Allocations when using getfield with a tuple/vector of symbols

Tetrakai · November 18, 2024, 4:26am

MWE:

using Parameters, BenchmarkTools
@with_kw struct Test
    A :: String = "A"
    B :: Int64  = 0
end

test = Test()
tup  = (:A, :B)

@btime getfield($test, :A)
@btime getfield($test, $tup[1])

Is there a way to loop over struct fields without these allocations?

julia> @btime getfield($test, :A)
  2.400 ns (0 allocations: 0 bytes)
"A"

julia> @btime getfield($test, $tup[1])
  23.002 ns (1 allocation: 32 bytes)
"A"

DatName · November 18, 2024, 7:20am

You could use generated function:

@generated function getfield_unrolled(t::T, f::Symbol) where {T}
    names = fieldnames(T)
    exprs = [:($(QuoteNode(name)) == f && return getfield(t, $(QuoteNode(name)))) for (c, name) in enumerate(names)]

    push!(exprs, :(throw(ErrorException("type $T has no field $f"))))
    return quote
        $(exprs...)
    end
end

and get

julia> @btime getfield_unrolled($test, $(tup[1]))
  1.855 ns (0 allocations: 0 bytes)
"A"

Benny · November 18, 2024, 10:14am

And finally I know a good example showing that the allocation can be for the ~~runtime dispatch~~ alone, not the uncertain return type. Still no idea what that allocation is doing though. EDIT: actually getfield is a builtin function so I’m not even sure if it runtime dispatches the way generic functions do.

Tetrakai · November 18, 2024, 11:53am

Thanks, I’ve been trying to avoid metaprogramming for this project and manually unrolling such loops, but it can be repetitive/tedious. Maybe the warnings against metaprogramming are overblown?

It seems like a lot of trouble for a seemingly simple task.

foobar_lv2 · November 18, 2024, 12:06pm

No. Metaprogramming is appropriate for this task.

There is fundamentally no way of making field access fast if the field name is not known at compile time. In other words, you must make sure that the field name is known at compile time. This is fundamentally metaprogramming.

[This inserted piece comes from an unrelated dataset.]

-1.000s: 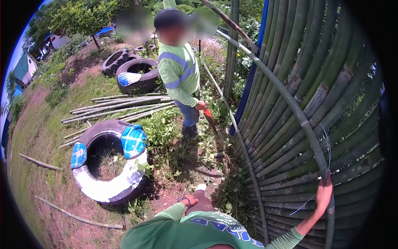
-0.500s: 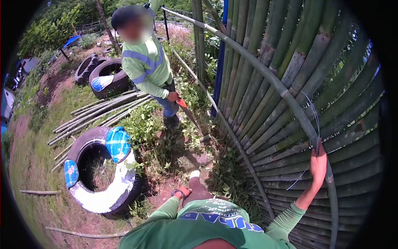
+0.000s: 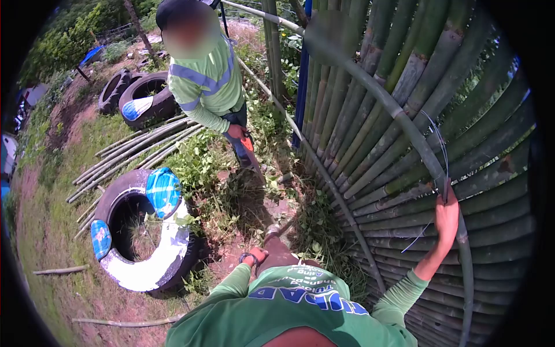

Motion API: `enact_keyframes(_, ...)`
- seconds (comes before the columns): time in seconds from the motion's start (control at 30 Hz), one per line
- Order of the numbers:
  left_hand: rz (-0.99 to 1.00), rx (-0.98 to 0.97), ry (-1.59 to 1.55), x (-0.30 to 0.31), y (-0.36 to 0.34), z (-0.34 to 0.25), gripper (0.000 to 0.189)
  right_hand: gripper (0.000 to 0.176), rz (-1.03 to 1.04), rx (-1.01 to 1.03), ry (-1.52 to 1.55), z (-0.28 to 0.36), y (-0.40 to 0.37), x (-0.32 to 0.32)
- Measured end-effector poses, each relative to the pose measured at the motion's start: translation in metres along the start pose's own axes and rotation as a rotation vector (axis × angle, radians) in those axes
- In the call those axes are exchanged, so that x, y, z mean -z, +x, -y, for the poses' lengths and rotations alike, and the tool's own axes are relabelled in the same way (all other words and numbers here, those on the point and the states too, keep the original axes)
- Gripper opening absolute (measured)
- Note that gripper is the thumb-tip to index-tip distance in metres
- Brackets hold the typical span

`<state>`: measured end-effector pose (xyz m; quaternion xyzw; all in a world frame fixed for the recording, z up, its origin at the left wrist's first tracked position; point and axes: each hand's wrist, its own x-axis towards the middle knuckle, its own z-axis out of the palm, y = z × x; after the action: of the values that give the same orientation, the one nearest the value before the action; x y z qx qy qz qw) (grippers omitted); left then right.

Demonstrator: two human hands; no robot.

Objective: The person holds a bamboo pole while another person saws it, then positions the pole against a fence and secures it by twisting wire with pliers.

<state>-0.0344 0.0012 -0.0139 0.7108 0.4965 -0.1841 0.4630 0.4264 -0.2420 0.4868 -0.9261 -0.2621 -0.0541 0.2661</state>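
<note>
My right hand (image 3: 446, 217) is closed around a thin dark tool (image 3: 446, 189), held upright against the curved bamboo rail (image 3: 425, 153). Just above the tool, pale wire (image 3: 440, 136) sticks up in a long loop, and a loose wire end (image 3: 417, 238) pokes out below, left of my wrist. The tool's exact kind is hard to make out. Behind the rail stands a wall of green bamboo poles (image 3: 399, 69) set side by side. Low on the left, my left hand (image 3: 256, 255) rests on my leg with nothing in it; its fingers are partly hidden.
A co-worker in a reflective shirt (image 3: 211, 87) stands ahead, holding an orange-handled saw (image 3: 248, 144) pointed down. A part-white painted tire (image 3: 147, 272) lies to the left, with cut bamboo poles (image 3: 133, 147) and more tires (image 3: 147, 95) behind it. A lower rail (image 3: 341, 214) crosses the wall.
The view has shifted slightly. The co-worker's saw hand has moved a little, and the saw hangs lower. My right hand stays at the rail with the tool; my left hand stays on my leg.
</note>
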Motion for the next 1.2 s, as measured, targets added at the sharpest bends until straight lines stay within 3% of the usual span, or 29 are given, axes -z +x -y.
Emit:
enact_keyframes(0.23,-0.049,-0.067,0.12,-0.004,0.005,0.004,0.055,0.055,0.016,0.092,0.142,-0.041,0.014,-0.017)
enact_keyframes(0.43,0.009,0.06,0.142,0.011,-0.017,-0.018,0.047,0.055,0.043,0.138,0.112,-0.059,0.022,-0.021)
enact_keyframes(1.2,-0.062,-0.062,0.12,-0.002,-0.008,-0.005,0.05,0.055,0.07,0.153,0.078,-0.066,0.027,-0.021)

There are three approaches:

Constant propagation: getfield(x, :A) and similar.
Lifting to type domain: myGetfield(x, ::Val{sym}) where sym = getfield(x, sym)
explicit metaprogramming

Lifting to type domain is a way of explicitly encouraging constant propagation at various points.

The issue with naively relying on const-prop is that you are at the mercy of unstable compiler heuristics. It forces all readers of your code to understand how const-prop and inlining works in all julia versions you support and figure out in their head whether that applies to your construction. This is terrible for maintainability. Better go for metaprogramming if it is not exceedingly obvious that the field-names are known at compile time.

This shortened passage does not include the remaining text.